> _EXERCISE INSTRUCTIONS_: Isolate every line in the data with the string "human" and copy it.

> _PROVIDED MATERIAL_:
□ □ □ □
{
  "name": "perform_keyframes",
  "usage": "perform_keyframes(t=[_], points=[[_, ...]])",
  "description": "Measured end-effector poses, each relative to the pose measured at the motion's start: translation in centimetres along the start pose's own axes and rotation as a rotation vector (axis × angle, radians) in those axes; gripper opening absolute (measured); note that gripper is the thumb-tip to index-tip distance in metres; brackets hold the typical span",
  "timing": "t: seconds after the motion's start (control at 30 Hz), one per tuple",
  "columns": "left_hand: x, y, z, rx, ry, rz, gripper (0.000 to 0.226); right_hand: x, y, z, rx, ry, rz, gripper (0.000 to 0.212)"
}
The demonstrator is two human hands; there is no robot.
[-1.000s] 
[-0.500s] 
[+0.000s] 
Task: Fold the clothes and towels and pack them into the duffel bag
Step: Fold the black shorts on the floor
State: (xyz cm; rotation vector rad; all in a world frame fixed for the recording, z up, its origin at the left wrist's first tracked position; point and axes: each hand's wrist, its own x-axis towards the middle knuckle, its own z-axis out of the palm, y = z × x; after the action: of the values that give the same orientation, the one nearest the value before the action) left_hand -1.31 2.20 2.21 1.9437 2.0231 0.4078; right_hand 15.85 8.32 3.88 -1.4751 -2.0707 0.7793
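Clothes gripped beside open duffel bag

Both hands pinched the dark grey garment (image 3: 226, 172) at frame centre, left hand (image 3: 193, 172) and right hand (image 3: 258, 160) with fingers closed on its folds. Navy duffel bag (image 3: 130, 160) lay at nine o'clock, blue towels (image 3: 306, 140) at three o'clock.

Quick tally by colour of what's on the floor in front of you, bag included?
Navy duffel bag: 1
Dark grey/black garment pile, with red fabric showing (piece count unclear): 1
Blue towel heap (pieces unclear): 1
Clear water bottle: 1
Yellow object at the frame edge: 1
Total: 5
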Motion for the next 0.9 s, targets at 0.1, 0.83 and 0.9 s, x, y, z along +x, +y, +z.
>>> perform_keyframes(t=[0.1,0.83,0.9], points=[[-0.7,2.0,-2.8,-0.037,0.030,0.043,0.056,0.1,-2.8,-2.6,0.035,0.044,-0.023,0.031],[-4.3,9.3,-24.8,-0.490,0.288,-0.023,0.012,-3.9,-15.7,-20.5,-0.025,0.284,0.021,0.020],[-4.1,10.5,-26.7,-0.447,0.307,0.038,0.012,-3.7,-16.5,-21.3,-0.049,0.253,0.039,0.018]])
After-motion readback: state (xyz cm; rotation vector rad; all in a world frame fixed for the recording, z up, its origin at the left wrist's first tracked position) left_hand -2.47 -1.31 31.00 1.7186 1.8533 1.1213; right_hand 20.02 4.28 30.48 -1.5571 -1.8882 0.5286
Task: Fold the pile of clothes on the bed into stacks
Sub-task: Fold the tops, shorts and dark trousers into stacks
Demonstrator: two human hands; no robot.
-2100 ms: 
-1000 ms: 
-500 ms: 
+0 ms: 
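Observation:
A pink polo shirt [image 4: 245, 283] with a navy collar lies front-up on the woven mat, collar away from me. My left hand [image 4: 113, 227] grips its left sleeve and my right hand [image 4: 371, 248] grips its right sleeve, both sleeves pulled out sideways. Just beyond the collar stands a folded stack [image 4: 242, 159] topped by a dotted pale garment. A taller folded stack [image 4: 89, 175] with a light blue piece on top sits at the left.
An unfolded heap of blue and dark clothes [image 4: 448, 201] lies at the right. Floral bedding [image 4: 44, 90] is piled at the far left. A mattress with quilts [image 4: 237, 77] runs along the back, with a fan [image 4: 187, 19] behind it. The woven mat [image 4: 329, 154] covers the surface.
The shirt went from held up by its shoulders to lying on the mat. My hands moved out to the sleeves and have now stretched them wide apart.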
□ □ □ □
> _ANSWER BOX_:
The demonstrator is two human hands; there is no robot.
Demonstrator: two human hands; no robot.

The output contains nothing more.